• [WORK INSTRUCTIONS]:
Transcribe the whole listing without a single picture.

• [DATA SHOWN]:
++++++++

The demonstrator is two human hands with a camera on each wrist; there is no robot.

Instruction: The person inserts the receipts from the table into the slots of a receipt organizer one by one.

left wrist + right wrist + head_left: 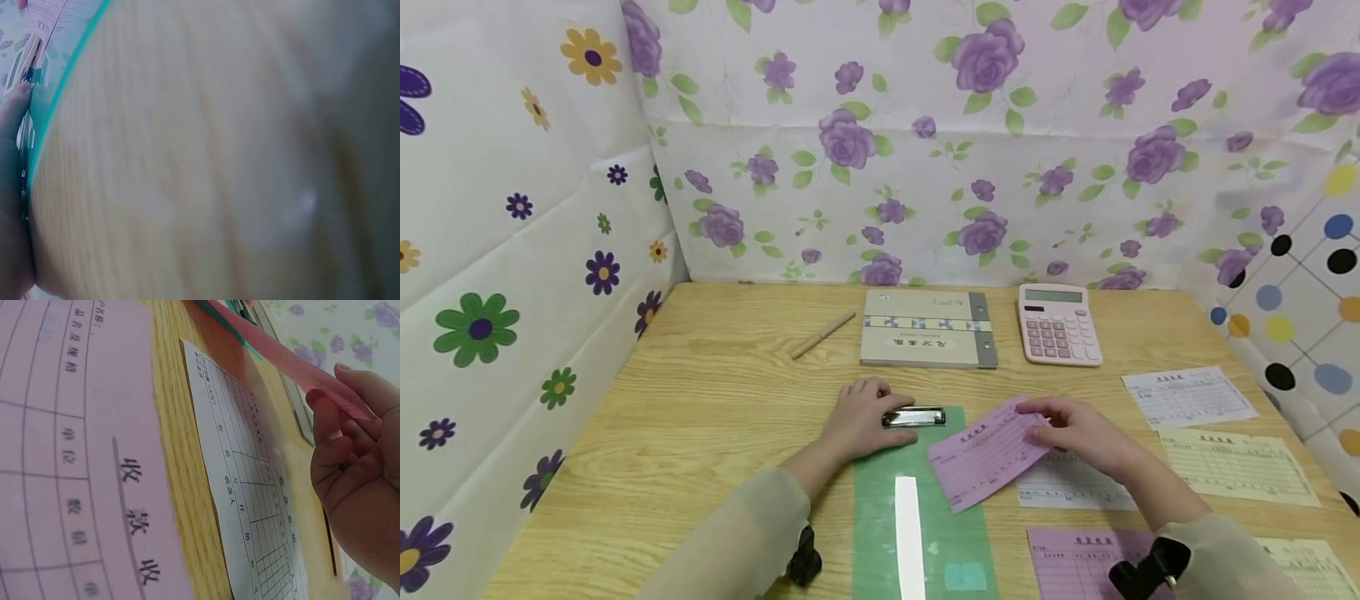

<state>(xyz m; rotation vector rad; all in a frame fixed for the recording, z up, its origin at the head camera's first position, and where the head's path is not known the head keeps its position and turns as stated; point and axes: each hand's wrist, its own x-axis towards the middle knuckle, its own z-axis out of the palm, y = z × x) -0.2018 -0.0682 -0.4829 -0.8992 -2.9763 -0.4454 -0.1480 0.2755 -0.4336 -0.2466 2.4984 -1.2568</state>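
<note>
In the head view, a green clipboard (880,517) with a metal clip (917,416) lies on the wooden table. My left hand (865,421) holds its top left corner, with index finger and thumb on either side of the clip's left end. Over the clipboard's right edge, my right hand (1078,433) pinches a pink receipt slip (981,454) by its right end, between thumb and fingers. That slip is tilted and partly raised. Beneath it a white slip (1067,483) is partly covered; the right wrist view shows this white slip (237,469) and a nearer pink slip (81,444).
At the back stand a pink calculator (1078,343), a beige ledger book (917,354) and a thin wooden stick (823,336). More slips lie at right: a white one (1187,398), a yellow one (1236,467) and a pink one (1082,546). Patterned cloth walls enclose the table.
</note>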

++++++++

• [ANSWER TO THIS TASK]:
The demonstrator is two human hands with a camera on each wrist; there is no robot.

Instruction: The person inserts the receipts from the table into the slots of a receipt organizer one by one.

left wrist + right wrist + head_left: 

<state>(xyz m; rotation vector rad; all in a frame fixed for the recording, z up, its origin at the head camera's first position, and where the head's path is not known the head keeps its position and turns as stated; point and axes: each hand's wrist, its own x-axis towards the middle knuckle, its own z-axis out of the palm, y = z × x) -0.2018 -0.0682 -0.4829 -0.8992 -2.9763 -0.4454 -0.1480 0.2755 -0.4336 -0.2466 2.4984 -1.2568</state>
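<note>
In the head view, a green clipboard (880,517) with a metal clip (917,416) lies on the wooden table. My left hand (865,421) holds its top left corner, with index finger and thumb on either side of the clip's left end. Over the clipboard's right edge, my right hand (1078,433) pinches a pink receipt slip (981,454) by its right end, between thumb and fingers. That slip is tilted and partly raised. Beneath it a white slip (1067,483) is partly covered; the right wrist view shows this white slip (237,469) and a nearer pink slip (81,444).
At the back stand a pink calculator (1078,343), a beige ledger book (917,354) and a thin wooden stick (823,336). More slips lie at right: a white one (1187,398), a yellow one (1236,467) and a pink one (1082,546). Patterned cloth walls enclose the table.
</note>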

This completes the requested output.